» **What the exercise asks**
Only one span of the listing below is wanted: the lines from the one with "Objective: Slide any" through the one with "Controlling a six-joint", reproduced exactly, both ends kept.

» **Extracted entries**
::::::::::

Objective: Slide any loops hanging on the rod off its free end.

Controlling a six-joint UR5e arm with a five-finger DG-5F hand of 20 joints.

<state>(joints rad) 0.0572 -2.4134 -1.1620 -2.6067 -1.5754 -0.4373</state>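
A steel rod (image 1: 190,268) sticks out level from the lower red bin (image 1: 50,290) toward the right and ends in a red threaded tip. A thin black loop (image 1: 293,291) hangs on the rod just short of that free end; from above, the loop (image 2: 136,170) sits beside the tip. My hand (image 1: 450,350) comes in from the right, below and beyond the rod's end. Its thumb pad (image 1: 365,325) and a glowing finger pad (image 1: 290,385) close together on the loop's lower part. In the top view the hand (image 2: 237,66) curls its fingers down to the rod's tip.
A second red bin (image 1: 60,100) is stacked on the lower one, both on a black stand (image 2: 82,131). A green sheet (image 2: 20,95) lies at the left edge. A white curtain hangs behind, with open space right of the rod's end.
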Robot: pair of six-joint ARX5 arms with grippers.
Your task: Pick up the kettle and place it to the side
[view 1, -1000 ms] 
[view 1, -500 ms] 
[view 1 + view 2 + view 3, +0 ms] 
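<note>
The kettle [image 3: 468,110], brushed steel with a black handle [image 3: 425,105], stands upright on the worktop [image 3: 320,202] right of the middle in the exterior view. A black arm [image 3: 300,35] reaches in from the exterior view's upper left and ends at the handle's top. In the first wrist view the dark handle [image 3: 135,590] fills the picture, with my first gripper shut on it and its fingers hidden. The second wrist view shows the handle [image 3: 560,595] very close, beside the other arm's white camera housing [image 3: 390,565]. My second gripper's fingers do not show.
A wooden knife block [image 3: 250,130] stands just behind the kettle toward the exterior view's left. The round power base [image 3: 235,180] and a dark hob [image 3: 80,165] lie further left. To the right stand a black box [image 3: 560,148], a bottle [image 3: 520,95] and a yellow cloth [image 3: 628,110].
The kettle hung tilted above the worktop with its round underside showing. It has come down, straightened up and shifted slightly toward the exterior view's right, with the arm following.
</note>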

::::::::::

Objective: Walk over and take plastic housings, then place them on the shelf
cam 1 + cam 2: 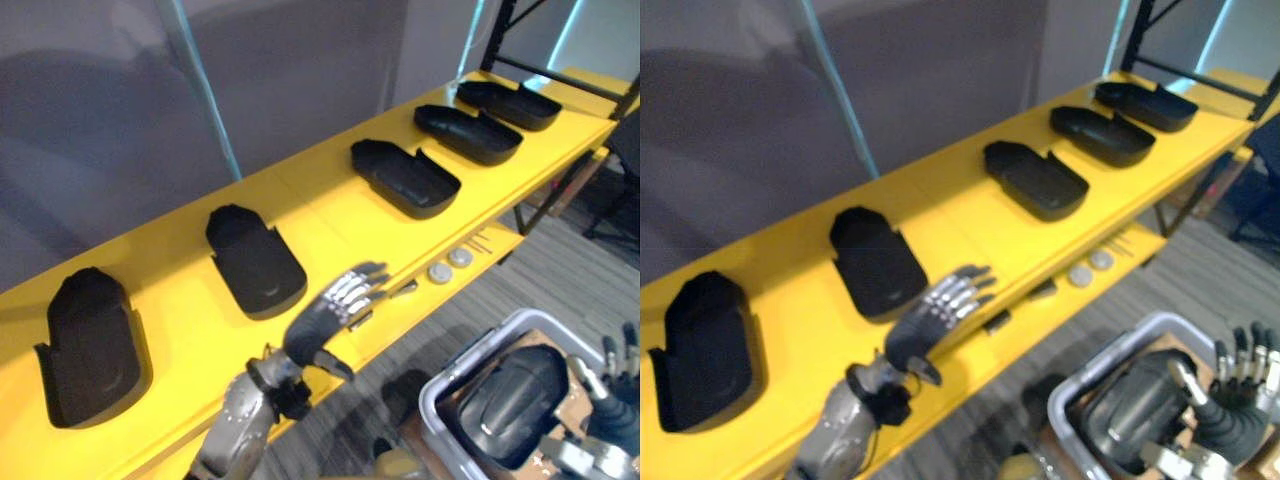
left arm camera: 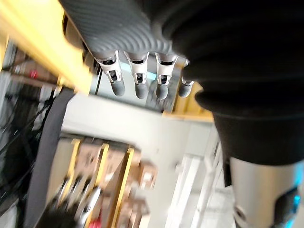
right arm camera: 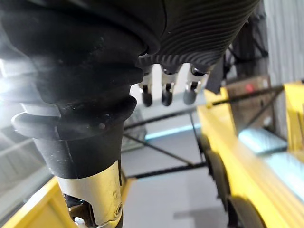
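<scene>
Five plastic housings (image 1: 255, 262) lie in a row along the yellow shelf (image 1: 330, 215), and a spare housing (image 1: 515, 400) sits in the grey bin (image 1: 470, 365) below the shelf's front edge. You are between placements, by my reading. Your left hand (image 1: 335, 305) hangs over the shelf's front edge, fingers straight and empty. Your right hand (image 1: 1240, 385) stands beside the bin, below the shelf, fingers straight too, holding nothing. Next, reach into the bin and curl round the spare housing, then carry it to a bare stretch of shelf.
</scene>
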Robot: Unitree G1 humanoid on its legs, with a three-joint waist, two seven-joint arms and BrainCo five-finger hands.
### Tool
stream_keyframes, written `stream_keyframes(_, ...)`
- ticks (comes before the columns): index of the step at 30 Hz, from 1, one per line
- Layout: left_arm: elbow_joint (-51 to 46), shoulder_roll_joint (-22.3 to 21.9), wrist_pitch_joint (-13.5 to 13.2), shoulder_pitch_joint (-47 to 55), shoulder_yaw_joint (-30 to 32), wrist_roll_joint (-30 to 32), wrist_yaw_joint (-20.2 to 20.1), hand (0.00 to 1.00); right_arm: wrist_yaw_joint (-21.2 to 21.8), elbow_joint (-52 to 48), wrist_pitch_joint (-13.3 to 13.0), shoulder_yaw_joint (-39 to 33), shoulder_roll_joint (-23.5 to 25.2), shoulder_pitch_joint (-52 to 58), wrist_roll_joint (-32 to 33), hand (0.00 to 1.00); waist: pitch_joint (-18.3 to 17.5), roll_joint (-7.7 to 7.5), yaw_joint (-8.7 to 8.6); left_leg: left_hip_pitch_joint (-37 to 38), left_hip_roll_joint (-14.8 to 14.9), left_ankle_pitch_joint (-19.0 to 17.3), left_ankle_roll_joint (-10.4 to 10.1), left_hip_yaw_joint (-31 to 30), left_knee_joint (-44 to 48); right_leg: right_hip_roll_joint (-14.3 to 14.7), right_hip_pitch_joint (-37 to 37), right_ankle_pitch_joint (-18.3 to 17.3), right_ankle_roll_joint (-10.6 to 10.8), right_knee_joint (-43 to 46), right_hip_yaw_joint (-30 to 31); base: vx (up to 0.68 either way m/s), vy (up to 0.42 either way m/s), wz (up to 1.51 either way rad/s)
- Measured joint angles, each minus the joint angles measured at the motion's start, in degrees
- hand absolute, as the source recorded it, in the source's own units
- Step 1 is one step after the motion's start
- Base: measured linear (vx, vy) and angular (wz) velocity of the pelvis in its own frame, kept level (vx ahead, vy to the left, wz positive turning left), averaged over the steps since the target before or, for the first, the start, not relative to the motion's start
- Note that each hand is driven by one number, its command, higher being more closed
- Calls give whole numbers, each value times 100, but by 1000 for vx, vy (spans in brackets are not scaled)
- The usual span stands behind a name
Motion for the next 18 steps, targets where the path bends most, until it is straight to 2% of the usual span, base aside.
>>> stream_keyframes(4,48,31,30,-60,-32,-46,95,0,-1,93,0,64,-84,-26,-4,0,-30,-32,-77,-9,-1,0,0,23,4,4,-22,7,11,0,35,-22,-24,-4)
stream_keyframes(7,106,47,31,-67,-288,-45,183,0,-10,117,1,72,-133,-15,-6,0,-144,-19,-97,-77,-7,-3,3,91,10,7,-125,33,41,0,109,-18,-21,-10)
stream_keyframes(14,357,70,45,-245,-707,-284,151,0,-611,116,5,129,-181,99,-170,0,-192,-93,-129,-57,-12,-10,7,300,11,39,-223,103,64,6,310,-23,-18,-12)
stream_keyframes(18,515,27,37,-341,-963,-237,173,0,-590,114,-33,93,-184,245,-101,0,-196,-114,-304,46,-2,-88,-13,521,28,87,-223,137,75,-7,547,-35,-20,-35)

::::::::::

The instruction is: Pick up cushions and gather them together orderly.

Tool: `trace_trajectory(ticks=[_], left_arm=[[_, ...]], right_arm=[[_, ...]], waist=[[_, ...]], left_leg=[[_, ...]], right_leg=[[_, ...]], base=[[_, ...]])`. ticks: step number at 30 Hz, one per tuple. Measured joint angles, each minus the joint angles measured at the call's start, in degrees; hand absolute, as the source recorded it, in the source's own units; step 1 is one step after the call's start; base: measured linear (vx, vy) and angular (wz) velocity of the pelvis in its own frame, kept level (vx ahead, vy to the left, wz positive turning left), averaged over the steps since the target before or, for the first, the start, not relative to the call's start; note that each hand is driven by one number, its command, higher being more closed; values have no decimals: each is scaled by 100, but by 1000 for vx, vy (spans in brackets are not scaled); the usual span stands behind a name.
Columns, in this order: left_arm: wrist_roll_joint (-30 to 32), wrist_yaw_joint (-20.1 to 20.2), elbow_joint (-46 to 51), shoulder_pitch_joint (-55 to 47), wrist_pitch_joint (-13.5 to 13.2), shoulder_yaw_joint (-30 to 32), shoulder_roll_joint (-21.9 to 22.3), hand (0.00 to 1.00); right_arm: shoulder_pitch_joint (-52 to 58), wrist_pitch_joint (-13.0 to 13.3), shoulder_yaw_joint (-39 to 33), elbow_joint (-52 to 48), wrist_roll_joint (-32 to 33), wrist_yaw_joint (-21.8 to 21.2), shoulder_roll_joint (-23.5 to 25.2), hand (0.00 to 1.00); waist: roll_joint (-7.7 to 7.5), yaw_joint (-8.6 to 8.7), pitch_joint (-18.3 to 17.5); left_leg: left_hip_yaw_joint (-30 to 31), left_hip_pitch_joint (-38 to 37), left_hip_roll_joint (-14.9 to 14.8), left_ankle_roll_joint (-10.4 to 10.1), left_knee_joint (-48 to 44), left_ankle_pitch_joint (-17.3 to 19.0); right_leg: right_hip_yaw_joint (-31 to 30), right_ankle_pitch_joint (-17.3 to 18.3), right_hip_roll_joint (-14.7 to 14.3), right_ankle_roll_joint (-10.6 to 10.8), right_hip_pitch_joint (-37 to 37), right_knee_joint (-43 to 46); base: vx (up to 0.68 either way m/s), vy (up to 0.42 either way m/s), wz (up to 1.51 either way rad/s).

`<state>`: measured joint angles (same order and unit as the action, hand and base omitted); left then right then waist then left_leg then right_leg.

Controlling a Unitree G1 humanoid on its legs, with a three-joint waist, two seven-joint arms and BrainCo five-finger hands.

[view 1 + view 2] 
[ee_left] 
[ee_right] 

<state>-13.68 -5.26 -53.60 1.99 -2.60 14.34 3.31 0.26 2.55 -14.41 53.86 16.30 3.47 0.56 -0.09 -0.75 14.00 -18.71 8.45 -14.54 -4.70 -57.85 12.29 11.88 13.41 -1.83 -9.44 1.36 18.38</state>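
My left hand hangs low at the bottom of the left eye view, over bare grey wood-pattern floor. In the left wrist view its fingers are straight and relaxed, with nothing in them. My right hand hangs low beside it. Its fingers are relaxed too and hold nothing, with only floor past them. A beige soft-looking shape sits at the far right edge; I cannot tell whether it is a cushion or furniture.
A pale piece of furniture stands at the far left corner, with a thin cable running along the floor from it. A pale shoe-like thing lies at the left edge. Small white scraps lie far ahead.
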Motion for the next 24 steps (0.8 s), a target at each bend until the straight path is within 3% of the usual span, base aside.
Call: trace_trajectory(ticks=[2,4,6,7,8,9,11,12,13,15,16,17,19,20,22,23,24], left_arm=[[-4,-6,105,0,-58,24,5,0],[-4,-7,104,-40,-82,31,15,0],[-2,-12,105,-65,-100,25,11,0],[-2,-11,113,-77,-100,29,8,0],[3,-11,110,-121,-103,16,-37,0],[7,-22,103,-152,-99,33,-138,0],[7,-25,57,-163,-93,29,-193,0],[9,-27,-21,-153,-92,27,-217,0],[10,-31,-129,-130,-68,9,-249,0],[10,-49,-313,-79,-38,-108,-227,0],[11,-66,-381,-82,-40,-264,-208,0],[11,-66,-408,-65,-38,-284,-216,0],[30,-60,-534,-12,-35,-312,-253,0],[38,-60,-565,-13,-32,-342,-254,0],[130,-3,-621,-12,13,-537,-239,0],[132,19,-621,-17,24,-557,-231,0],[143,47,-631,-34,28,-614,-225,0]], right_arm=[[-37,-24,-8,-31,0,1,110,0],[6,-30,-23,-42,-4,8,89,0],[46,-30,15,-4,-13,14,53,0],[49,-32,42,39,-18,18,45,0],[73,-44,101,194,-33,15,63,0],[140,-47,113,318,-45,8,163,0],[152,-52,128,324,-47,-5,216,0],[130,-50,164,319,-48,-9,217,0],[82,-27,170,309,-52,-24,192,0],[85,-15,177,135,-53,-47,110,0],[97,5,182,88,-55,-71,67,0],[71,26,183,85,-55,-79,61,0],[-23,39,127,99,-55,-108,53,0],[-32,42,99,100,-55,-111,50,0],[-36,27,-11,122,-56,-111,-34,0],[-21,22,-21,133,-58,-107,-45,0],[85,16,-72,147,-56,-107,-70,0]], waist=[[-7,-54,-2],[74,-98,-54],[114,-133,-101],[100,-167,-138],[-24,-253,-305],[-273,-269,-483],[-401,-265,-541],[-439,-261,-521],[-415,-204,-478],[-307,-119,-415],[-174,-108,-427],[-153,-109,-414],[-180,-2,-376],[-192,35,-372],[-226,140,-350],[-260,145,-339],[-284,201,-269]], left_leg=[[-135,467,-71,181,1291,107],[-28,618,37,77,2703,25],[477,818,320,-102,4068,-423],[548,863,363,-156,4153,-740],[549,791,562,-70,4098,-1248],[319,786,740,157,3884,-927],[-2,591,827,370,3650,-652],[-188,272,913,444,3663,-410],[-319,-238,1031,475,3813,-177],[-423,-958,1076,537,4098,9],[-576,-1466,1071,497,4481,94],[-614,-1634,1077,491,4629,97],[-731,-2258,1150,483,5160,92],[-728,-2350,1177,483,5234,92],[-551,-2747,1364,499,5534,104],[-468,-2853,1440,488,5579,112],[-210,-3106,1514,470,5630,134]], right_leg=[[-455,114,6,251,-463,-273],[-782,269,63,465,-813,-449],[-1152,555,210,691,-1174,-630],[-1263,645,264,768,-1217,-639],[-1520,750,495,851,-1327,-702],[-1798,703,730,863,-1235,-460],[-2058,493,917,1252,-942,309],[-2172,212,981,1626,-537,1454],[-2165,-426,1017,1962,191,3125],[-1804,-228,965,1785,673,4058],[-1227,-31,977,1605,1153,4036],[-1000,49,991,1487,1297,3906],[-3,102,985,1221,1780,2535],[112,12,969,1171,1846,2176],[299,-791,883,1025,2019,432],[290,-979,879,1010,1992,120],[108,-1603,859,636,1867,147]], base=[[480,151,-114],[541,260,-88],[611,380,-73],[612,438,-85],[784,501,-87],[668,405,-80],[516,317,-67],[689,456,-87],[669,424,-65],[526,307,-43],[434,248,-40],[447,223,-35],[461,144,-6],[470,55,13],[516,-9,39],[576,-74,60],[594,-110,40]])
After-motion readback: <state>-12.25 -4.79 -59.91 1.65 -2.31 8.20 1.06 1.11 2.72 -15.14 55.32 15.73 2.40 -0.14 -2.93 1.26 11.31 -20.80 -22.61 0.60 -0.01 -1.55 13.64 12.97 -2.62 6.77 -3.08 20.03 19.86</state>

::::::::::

» **The completed task**
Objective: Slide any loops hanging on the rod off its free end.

Controlling a six-joint UR5e arm with a five-finger DG-5F hand of 20 joints.

The requested output has been produced.